Catalin Zima:
Blake:If not, can it connect to a server I set up which will act as a sort of proxy and retrieve the info the 360 needs
Yes, but someone else also tried this, and the perf wasn't too great
If by server you mean a local PC to which you connect using the XNA networking APIs, then yes. Anything else, no. As for performance, I gave this a shot and quite honestly it's a pain. You have two routes to try:
1) Retrieve all the necessary data, send it over to the Xbox, and write an entire HTML parsing and rendering system by hand or
2) Render the data on the PC and send that texture data over.
Being that the first is a gigantic task that most PC web browsers struggle with, I tried the second. Needless to say it was excruciatingly slow and that was just to load up the Google homepage. Then I still would have had to find a way to handle input and all that sorts of stuff.

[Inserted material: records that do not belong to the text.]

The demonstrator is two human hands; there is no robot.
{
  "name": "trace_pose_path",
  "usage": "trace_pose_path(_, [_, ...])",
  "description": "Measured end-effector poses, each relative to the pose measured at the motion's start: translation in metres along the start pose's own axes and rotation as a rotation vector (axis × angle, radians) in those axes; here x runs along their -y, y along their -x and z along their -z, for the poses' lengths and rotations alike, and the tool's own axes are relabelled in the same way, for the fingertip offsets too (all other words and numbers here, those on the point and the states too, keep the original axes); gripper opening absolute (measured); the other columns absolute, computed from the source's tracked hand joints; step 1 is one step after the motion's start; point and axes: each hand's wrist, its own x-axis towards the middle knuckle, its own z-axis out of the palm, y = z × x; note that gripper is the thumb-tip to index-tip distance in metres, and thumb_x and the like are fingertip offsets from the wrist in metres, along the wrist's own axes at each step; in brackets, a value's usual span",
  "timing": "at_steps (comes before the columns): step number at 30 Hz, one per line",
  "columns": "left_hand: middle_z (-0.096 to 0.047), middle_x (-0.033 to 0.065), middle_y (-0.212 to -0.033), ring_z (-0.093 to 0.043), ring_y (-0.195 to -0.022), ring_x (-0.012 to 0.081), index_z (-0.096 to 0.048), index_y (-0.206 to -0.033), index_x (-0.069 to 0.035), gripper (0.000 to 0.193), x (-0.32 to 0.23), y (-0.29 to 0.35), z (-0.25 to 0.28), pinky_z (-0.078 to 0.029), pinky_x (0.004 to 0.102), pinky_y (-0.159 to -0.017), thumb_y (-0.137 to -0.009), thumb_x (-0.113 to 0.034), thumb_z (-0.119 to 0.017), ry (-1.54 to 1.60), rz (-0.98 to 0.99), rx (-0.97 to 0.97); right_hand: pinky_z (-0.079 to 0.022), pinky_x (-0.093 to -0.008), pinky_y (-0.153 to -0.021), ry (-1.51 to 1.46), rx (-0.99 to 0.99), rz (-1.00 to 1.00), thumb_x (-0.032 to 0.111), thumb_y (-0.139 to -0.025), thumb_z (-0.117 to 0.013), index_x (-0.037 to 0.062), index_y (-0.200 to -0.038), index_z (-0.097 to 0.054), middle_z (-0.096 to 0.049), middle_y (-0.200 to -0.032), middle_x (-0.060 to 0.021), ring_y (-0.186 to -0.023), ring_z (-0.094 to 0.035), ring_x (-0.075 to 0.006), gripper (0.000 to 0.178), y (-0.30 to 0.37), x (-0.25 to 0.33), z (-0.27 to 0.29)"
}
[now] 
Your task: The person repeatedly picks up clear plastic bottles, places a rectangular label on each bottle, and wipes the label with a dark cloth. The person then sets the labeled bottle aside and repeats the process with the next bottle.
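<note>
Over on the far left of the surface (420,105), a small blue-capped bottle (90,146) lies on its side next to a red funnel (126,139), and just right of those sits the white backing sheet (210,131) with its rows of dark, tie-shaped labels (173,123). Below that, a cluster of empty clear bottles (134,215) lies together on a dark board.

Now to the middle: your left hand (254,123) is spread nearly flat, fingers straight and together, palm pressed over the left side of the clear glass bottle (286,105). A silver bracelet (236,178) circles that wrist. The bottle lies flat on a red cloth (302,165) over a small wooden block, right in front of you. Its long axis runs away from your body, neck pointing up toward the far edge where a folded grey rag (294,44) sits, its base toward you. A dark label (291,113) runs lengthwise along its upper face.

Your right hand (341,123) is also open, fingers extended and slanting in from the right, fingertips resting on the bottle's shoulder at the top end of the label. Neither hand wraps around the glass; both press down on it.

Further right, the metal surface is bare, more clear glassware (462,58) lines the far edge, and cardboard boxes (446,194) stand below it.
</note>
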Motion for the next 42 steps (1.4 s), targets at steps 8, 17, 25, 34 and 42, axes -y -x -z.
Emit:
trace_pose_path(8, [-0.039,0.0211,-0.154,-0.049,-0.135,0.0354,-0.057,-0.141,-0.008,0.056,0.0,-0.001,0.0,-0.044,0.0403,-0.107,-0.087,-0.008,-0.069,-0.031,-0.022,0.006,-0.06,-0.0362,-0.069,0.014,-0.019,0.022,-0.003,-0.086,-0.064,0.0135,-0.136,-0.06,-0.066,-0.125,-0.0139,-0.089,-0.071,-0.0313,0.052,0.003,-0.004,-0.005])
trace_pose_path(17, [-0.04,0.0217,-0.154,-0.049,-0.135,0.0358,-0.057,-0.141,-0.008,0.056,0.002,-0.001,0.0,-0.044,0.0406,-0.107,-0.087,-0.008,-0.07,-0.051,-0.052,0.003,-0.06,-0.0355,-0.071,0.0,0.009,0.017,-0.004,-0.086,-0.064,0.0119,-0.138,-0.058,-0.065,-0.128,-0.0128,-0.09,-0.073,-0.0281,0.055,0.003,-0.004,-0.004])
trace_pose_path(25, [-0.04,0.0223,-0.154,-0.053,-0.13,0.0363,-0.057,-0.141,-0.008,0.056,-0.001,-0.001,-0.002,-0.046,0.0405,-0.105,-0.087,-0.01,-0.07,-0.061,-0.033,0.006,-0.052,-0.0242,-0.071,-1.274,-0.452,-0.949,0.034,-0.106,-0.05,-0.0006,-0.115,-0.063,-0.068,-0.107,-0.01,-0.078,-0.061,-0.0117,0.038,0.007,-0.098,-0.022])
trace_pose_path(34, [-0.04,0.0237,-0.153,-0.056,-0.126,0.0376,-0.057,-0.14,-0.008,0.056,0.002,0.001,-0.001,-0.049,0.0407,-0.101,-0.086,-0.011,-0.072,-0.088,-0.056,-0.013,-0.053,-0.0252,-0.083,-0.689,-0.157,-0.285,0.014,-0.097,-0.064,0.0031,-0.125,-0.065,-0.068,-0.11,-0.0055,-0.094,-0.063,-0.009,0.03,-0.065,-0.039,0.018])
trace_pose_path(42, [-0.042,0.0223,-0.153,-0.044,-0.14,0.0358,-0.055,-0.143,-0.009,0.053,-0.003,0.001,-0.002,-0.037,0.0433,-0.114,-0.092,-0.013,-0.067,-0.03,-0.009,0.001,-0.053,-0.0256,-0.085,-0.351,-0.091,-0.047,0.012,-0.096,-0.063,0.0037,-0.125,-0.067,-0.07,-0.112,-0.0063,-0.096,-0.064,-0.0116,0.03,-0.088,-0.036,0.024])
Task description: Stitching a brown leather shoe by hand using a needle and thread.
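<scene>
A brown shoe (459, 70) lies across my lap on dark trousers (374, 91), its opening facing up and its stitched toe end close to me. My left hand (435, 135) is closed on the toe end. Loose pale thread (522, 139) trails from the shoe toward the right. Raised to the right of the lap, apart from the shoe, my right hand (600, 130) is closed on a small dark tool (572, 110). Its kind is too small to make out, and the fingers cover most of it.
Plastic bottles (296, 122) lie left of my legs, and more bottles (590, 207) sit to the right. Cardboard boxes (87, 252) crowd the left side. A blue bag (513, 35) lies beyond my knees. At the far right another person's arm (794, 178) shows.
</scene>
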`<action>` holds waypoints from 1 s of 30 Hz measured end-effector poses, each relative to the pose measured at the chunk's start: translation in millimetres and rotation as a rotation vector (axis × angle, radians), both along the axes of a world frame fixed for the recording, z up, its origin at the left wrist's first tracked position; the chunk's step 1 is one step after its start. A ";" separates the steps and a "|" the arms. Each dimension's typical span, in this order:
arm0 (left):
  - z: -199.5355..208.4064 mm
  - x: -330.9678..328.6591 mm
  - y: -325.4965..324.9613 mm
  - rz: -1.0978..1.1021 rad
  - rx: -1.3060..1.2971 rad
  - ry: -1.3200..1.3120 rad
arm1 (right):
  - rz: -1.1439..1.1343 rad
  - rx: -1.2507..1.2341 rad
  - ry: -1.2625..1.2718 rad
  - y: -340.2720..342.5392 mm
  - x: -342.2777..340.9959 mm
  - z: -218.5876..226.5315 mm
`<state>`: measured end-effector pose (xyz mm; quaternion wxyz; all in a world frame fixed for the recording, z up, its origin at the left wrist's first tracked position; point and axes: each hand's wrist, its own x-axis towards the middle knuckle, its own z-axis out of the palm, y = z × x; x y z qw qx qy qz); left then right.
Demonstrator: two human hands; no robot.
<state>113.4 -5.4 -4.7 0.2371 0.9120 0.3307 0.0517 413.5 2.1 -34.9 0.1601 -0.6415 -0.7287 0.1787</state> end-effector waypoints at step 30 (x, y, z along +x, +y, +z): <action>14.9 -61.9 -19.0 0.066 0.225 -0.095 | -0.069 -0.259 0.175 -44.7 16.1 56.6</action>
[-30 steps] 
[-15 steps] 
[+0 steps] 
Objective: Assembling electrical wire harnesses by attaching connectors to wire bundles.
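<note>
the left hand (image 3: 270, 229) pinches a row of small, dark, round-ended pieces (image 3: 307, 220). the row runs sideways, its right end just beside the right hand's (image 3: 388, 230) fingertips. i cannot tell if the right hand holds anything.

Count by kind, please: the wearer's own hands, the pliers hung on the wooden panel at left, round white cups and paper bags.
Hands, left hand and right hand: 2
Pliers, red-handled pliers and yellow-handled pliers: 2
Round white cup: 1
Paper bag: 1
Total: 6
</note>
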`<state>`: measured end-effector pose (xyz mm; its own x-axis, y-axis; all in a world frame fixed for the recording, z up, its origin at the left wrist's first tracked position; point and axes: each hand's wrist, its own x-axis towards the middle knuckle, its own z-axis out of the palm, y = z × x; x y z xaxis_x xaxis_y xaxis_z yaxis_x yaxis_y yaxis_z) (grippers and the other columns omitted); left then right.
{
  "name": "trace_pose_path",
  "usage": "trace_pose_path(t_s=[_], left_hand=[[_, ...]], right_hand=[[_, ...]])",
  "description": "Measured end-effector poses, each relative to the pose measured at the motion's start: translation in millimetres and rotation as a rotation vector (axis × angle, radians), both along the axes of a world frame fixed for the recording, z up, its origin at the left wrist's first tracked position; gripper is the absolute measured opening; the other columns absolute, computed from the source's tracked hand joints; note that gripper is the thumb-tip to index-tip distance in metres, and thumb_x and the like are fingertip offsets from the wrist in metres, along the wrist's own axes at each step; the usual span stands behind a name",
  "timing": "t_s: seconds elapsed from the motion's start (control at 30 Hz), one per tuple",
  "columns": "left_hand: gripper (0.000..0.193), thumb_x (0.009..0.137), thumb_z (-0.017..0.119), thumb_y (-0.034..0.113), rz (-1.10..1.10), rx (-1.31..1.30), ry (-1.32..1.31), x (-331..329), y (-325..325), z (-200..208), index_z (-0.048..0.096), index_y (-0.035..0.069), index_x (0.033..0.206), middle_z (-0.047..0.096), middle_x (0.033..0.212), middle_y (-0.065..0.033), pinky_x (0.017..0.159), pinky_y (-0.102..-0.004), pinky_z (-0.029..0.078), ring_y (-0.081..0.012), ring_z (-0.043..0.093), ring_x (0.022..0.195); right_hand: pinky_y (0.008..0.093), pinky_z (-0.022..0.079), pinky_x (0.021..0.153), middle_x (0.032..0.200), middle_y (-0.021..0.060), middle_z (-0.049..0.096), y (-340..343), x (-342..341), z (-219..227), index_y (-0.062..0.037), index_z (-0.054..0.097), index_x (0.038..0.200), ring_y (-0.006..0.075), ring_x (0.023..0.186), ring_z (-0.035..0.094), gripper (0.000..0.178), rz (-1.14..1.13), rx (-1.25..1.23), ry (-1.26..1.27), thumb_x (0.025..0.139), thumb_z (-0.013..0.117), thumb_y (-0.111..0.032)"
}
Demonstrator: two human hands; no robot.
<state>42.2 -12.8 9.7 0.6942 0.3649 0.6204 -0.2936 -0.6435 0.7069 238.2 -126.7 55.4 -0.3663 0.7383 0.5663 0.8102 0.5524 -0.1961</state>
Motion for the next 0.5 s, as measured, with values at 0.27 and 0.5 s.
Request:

Big pain for no real gain considering I had a PC sitting right there. I might as well just use the PC to surf the web.
Long story short, there is no technical way to implement this without requiring the user to have a PC running a copy of the game. At that point, you cannot put it into the Community Games because games that have been approved receive new identification and therefore can no longer connect with your PC version rendering your "game" completely useless.
As a personal comment, I don't see why you'd want a browser on the Xbox 360 anyway. You have a PC. Why not use that? If you want it on the TV, they make plenty of adapters that allow you to connect a PC to the television and then you'll get the ability to use a mouse and keyboard with it and not have to do any work (besides purchasing whatever hardware and hooking it up).